No está del todo comprobado que el vino existiera ya en las épocas terciaria y cuanternaria, pero de lo que no cabe duda es de que los humanos llevamos mucho tiempo, demasiado, tratándolo con estúpida frivolidad, sin que este regalo de la tierra bendito por los dioses pierda su fuerza y calidez. Algo que en definitiva prueba su nobleza. Nos ceñiremos a los tiempos modernos, cuando más se ha ultrajado la categoría de un caldo que podría hermanar en la leyenda a Baco con Noé. Aún cuando la horrible costumbre a ido a menos, recuerdo que en ciertas celebraciones, y como un motivo más de destacar su importancia, se servía el vino en unas copas de cristal verdoso, o marrón imposible, que nos impedían disfrutar de ver ese color, recio en algunos casos, sutil y delicado en otros, alegre y estimulante siempre.
Luego, llegó lo de presentarnos el vino en cartón, blasfemo proceder por el que los responsables del mismo llevan en el pecado su culpa. Y leo ahora que una avispada empresaria ha fundado una empresa que ofrece ya el vino en lata, al que por lo visto los norteamericanos se están acostumbrando. Ojo, pero estoy hablando de un vino español, concretamente de la Terra Alta. No me rasgo las vestiduras porque tengo frío, pero lo cierto es que me estremezco al ser advertido por quienes lo elaboran que es importante desoxigenar bien el envase a fin de que el vino no sepa a corcho, ni a huevo.

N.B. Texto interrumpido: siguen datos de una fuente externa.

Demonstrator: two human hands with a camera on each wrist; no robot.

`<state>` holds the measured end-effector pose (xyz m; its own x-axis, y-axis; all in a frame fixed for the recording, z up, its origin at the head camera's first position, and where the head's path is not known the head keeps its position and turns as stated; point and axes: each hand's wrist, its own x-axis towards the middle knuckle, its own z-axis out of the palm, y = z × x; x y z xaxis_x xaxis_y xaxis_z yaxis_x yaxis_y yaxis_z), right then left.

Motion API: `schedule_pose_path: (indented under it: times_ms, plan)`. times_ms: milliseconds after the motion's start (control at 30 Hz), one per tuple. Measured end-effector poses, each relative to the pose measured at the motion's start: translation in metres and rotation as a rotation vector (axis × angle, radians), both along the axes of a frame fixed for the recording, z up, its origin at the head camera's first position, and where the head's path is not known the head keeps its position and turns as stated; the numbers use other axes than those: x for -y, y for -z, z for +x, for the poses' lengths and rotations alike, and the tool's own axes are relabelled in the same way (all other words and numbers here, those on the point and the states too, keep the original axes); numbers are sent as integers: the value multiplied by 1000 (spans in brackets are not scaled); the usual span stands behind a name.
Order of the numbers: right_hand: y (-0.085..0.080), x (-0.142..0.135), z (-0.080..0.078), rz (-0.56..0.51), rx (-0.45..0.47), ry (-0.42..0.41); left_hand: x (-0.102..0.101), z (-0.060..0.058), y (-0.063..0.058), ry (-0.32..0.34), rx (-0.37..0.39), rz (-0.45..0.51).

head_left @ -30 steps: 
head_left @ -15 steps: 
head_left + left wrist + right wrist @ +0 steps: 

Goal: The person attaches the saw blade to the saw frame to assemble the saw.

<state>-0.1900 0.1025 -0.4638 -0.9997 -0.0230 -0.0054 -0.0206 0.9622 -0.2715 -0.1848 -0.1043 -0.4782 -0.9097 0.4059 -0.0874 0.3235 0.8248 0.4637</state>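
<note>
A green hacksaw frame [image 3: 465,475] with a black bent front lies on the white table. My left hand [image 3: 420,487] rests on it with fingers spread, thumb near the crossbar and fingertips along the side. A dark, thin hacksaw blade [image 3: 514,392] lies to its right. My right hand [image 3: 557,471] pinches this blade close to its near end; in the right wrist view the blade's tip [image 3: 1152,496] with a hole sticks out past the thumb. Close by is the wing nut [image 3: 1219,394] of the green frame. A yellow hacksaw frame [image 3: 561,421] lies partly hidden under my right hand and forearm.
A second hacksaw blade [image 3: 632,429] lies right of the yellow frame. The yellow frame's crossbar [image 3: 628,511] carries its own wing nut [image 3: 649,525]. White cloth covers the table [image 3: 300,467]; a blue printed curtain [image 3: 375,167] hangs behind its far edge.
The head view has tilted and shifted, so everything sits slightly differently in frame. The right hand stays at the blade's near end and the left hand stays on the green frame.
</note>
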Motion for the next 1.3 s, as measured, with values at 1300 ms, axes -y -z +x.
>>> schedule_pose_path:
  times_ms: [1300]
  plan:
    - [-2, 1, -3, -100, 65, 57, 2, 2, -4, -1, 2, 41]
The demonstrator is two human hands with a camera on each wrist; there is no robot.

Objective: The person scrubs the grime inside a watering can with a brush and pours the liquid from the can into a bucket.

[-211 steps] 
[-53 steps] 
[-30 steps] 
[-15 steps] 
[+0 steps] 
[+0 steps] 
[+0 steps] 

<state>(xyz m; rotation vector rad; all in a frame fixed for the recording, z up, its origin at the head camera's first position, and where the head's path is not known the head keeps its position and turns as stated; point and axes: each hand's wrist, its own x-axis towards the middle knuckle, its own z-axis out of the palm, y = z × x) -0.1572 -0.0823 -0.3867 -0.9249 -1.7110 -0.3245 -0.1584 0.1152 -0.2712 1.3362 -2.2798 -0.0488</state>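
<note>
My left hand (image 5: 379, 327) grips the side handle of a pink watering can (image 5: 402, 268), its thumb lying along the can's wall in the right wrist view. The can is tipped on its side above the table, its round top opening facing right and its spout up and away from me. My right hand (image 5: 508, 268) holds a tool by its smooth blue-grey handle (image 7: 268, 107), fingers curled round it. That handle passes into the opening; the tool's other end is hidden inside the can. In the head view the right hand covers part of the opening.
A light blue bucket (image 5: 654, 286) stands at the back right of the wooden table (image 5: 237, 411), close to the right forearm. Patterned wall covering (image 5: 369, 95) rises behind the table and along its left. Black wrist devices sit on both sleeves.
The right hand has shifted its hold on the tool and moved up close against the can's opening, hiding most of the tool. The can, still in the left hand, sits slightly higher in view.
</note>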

Ah, y a diferencia de lo que ocurre con las botellas, las latas caducan después de 12 meses. ¡Dioses inmortales! El colmo del sinsentido. Qué diría Rabelais –«Un verre de vin vaut un habit de velours»– ante tanta majadería. La importancia del continente y el contenido. ¿Alguien se imagina a la Pompadour en vaqueros? Pues eso.